Given information =>
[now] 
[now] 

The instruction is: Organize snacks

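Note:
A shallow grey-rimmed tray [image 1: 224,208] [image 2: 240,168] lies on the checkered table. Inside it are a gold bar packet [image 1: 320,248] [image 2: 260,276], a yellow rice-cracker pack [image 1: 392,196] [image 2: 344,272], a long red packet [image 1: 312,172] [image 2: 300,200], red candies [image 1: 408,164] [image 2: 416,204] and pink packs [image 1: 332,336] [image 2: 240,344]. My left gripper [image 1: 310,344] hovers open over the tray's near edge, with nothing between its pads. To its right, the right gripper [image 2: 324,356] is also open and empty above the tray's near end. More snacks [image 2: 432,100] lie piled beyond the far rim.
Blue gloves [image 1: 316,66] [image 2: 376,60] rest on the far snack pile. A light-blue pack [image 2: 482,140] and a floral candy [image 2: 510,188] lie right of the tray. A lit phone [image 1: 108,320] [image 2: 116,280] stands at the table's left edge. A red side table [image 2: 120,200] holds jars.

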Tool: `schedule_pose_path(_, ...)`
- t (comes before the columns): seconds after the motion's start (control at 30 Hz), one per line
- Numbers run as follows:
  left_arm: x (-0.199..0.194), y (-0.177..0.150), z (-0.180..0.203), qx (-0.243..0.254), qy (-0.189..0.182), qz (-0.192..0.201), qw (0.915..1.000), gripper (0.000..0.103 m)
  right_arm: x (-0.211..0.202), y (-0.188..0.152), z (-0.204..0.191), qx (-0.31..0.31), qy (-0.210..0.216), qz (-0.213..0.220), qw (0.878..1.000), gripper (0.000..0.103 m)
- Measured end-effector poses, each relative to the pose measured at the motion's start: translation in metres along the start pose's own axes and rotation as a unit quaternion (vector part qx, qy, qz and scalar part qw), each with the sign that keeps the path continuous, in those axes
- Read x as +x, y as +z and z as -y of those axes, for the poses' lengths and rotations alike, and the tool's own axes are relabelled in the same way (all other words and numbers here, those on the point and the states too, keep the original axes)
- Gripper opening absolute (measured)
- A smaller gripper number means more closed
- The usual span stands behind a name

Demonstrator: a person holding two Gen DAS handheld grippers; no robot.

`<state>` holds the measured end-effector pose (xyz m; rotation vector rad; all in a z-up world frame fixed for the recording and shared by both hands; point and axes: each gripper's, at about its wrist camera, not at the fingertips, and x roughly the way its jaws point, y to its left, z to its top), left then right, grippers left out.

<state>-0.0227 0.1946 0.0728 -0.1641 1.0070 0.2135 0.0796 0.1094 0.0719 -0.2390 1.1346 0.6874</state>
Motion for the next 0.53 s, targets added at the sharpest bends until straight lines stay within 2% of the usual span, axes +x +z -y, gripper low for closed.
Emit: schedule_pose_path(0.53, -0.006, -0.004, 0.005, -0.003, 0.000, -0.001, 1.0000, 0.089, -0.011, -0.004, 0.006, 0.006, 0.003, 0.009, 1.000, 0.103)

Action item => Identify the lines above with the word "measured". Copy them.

Exercise solution =>
- Measured end-effector poses, each relative to the pose measured at the motion's start: translation in metres along the start pose's own axes and rotation as a unit quaternion (vector part qx, qy, qz and scalar part qw), each with the sign that keeps the path continuous, in those axes
- Gripper opening absolute (measured)
`<state>` holds the measured end-effector pose (xyz m; rotation vector rad; all in a z-up world frame fixed for the recording and shared by both hands; point and axes: each gripper's, at about its wrist camera, not at the fingertips, and x roughly the way its jaws point, y to its left, z to its top), left then right, grippers left out.

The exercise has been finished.